### Dataset extract ###

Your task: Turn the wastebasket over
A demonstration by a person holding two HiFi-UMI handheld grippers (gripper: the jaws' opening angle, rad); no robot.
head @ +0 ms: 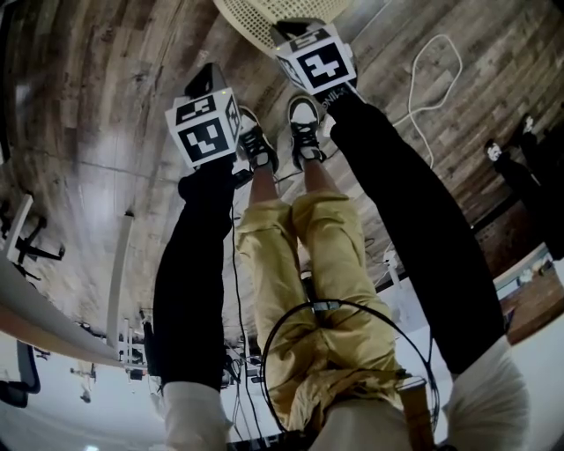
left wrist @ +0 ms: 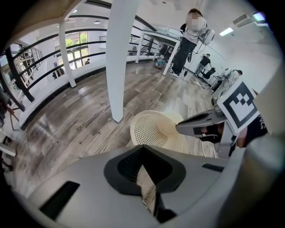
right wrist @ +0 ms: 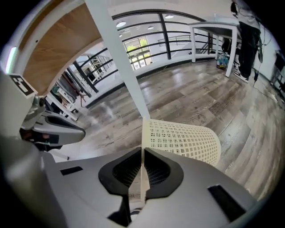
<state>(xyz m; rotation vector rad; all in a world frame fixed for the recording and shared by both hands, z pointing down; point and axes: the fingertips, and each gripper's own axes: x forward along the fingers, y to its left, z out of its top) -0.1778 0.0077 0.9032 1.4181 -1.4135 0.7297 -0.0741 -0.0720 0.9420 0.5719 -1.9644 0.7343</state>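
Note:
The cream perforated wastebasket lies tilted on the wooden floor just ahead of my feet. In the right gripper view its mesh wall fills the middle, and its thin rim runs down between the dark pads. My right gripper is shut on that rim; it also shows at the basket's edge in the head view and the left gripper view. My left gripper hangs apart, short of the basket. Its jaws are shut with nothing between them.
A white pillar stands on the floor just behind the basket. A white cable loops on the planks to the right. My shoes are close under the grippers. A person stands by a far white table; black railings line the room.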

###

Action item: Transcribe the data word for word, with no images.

Written solution:
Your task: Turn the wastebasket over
A demonstration by a person holding two HiFi-UMI handheld grippers (gripper: the jaws' opening angle, rad); no robot.
head @ +0 ms: 
left wrist @ +0 ms: 
right wrist @ +0 ms: 
<state>(xyz m; rotation vector rad; all in a world frame fixed for the recording and shared by both hands, z pointing down; point and axes: the fingertips, and each gripper's own axes: x forward along the fingers, y to its left, z out of its top) -0.1778 0.0077 0.9032 1.4181 -1.4135 0.7297 -0.0741 -0.0720 0.9420 0.5719 -1.9644 0.7343</state>
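Note:
The cream perforated wastebasket lies tilted on the wooden floor just ahead of my feet. In the right gripper view its mesh wall fills the middle, and its thin rim runs down between the dark pads. My right gripper is shut on that rim; it also shows at the basket's edge in the head view and the left gripper view. My left gripper hangs apart, short of the basket. Its jaws are shut with nothing between them.
A white pillar stands on the floor just behind the basket. A white cable loops on the planks to the right. My shoes are close under the grippers. A person stands by a far white table; black railings line the room.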

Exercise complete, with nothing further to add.